## ---- include = FALSE---------------------------------------------------------
knitr::opts_chunk$set(
  collapse = TRUE,
  comment = "#>"
)

## ----setup--------------------------------------------------------------------
library(freqtables)
library(dplyr)

## -----------------------------------------------------------------------------
data(mtcars)

## -----------------------------------------------------------------------------
set.seed(123)
students <- tibble(
  male = rbinom(20, 1, 0.5)
)

## -----------------------------------------------------------------------------
students %>% 
  freq_table(male)

## -----------------------------------------------------------------------------
students %>% 
  freq_table(male) %>% 
  
  # Test for equal proportions
  summarise(
    p_bar = n[1] / n_total[1],
    p0 = 0.5,
    n = n_total[1],
    z = abs((p_bar - p0)) / sqrt(p0 * (1 - p0) / n),
    p = 2 * pnorm(z, lower.tail=FALSE)
  )

## -----------------------------------------------------------------------------
prop.test(9, 20, p = 0.5, correct = FALSE)

## -----------------------------------------------------------------------------
chisq.test(c(9, 11), p = c(0.5, 0.5), correct = FALSE)

## -----------------------------------------------------------------------------
students %>% 
  freq_table(male) %>% 
  freq_test()

## -----------------------------------------------------------------------------
mtcars %>% 
  freq_table(am) %>% 
  freq_test() %>% 
  select(1:6, p_chi2_pearson)

## -----------------------------------------------------------------------------
mtcars %>% 
  freq_table(cyl) %>% 
  freq_test()

## -----------------------------------------------------------------------------
set.seed(456)
students <- tibble(
  male  = rbinom(20, 1, 0.5),
  binge = if_else(male == 0, 
                  rbinom(20, 1, 0.10), # 10% of females binge drink 
                  rbinom(20, 1, 0.30)) # 30% of males binge drink
)

## -----------------------------------------------------------------------------
students %>% 
  freq_table(male, binge) %>% 
  freq_test()

## -----------------------------------------------------------------------------
students %>% 
  freq_table(male, binge) %>% 
  freq_test()

## -----------------------------------------------------------------------------
mtcars %>% 
  freq_table(am, vs) %>% 
  freq_test() %>% 
  select(1:8, p_chi2_pearson)

## -----------------------------------------------------------------------------
mtcars %>% 
  freq_table(am, cyl) %>% 
  freq_test()

## -----------------------------------------------------------------------------
mtcars %>% 
  freq_table(am, cyl) %>% 
  freq_test()

## -----------------------------------------------------------------------------
mtcars %>% 
  freq_table(am, vs) %>% 
  freq_test() %>% 
  select(1:4, n_col, n_total, n_expected:chi2_pearson)

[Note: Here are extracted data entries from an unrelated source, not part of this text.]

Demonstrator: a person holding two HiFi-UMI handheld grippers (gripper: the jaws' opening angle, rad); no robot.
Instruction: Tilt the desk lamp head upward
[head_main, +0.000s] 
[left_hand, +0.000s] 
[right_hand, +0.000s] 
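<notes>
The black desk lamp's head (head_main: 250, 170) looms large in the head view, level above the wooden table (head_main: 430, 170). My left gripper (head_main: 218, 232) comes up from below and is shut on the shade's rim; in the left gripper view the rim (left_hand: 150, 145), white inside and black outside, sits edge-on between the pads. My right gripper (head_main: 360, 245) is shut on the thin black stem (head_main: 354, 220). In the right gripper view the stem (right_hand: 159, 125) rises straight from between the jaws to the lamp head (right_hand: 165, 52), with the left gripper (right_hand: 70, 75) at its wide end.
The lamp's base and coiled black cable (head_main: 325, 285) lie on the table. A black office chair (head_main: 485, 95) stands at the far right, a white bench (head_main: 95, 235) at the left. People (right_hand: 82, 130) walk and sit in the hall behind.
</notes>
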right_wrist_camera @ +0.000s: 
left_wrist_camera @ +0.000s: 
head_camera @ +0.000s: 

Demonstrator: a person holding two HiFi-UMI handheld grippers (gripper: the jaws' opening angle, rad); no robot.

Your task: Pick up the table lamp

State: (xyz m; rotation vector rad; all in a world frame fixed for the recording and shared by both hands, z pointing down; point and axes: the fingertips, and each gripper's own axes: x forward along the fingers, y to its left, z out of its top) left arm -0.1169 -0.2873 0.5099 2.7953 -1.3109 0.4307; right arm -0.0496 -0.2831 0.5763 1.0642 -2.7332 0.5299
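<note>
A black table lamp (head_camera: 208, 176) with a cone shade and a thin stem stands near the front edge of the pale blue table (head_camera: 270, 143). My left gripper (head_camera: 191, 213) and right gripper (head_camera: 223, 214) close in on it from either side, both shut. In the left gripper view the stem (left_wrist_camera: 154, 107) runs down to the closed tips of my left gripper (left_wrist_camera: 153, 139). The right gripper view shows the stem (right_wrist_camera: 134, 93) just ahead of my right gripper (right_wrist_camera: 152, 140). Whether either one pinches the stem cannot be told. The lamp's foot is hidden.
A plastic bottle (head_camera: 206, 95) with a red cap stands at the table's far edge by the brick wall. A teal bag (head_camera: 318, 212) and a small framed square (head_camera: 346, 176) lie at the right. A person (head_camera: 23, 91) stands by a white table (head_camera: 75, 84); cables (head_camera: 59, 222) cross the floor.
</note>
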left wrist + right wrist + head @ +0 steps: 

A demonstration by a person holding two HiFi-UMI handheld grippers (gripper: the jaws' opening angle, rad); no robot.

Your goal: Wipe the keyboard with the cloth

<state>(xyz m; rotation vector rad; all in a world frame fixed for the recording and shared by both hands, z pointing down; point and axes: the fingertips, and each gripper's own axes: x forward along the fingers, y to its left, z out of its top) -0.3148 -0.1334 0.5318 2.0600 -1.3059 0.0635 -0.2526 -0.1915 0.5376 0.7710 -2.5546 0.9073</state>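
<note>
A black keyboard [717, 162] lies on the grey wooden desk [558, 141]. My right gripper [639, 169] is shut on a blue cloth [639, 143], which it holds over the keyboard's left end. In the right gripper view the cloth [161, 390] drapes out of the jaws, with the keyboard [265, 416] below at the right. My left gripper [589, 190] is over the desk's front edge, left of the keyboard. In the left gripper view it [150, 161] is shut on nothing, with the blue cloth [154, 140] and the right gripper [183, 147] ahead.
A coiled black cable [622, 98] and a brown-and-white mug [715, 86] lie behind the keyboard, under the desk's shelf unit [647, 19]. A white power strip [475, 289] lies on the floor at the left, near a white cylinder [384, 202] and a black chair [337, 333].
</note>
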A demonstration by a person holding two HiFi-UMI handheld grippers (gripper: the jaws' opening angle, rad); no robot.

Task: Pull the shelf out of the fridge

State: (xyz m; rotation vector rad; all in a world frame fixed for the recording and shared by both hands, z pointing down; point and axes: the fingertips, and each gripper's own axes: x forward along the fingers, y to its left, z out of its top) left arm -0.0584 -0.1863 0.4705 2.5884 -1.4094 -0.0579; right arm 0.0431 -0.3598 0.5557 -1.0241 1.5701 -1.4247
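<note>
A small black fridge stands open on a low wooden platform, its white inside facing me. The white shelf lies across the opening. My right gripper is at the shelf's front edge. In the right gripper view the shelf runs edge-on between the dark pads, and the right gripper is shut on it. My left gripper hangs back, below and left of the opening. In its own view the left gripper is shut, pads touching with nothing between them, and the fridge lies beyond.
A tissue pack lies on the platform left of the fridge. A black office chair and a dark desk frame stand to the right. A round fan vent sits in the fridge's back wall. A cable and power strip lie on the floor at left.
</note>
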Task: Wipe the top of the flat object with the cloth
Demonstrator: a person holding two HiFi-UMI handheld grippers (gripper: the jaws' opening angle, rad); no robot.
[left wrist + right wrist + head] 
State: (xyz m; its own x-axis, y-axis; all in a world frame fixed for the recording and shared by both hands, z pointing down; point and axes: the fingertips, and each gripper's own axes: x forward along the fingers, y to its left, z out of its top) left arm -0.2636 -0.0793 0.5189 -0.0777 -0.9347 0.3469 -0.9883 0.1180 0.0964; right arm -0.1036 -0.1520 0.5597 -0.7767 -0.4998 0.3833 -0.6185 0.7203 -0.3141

## -----------------------------------------------------------------------------
mtcars %>% 
  freq_table(am, vs) %>% 
  freq_test() %>% 
  select(1:3, chi2_pearson:p_chi2_pearson)

## -----------------------------------------------------------------------------
chisq.test(mtcars$am, mtcars$vs, correct = FALSE)

## -----------------------------------------------------------------------------
m_observed <- matrix(c(5, 0, 1, 4), nrow = 2, byrow = TRUE)
m_observed

## -----------------------------------------------------------------------------
p <- function(m) {
  
  # Calculate the marginal totals
  r1  <- sum(m[1, ])
  r2  <- sum(m[2, ])
  c1  <- sum(m[, 1])
  c2  <- sum(m[, 2])
  tot <- sum(m)
  
  # Calculate the conditional probability of getting the actual matrix given 
  # the particular row and column sums
  r1_fac  <- factorial(r1)
  r2_fac  <- factorial(r2)
  c1_fac  <- factorial(c1)
  c2_fac  <- factorial(c2)
  tot_fac <- factorial(tot)
  
  m_fac      <- factorial(m) # factorial of each cell of the matrix (i.e., 5!, 0!, 1!, 4!)
  prod_m_fac <- prod(m_fac)  # Multiply all of those values together
  
  numerator   <- r1_fac * r2_fac * c1_fac * c2_fac
  denominator <- tot_fac * (prod_m_fac)
  p <- numerator / denominator
  
  # Return p
  p
}

## -----------------------------------------------------------------------------
p_cutoff <- p(m_observed)
p_cutoff

## -----------------------------------------------------------------------------
# Create a empty vector to hold the p values created in the loop below
p_values <- vector(mode = "numeric")

# Create a list of all possible combinations, given our margins
combinations <- list(
  c(4, 1 ,2, 3),
  c(3, 2, 3, 2),
  c(2, 3, 4, 1),
  c(1, 4, 5, 0)
)

# Calculate the p value for each combination and save it
for (i in seq_along(combinations)) {
  
  # Turn into a matrix
  m <- matrix(combinations[[i]], nrow = 2, byrow = TRUE)
  
  # Caclulate p
  p_val <- p(m)
  
  # Save p to vector
  p_values <- c(p_values, p_val)
}

## -----------------------------------------------------------------------------
sum(p_values, p_cutoff)

## -----------------------------------------------------------------------------
df <- tibble(
  p_value  = p_values,
  p_cutoff = p_cutoff
) %>% 
  mutate(
    less_or_equal = p_value <= p_cutoff
  ) %>% 
  print()

## -----------------------------------------------------------------------------
df %>% 
  filter(less_or_equal) %>% 
  summarise(
    `p-value` = sum(p_value, p_cutoff)
  )

## -----------------------------------------------------------------------------
fisher.test(m_observed)

## ----echo=FALSE---------------------------------------------------------------
# Clean up
rm(combinations, df, m, m_observed, i, p_cutoff, p_val, p_values, p)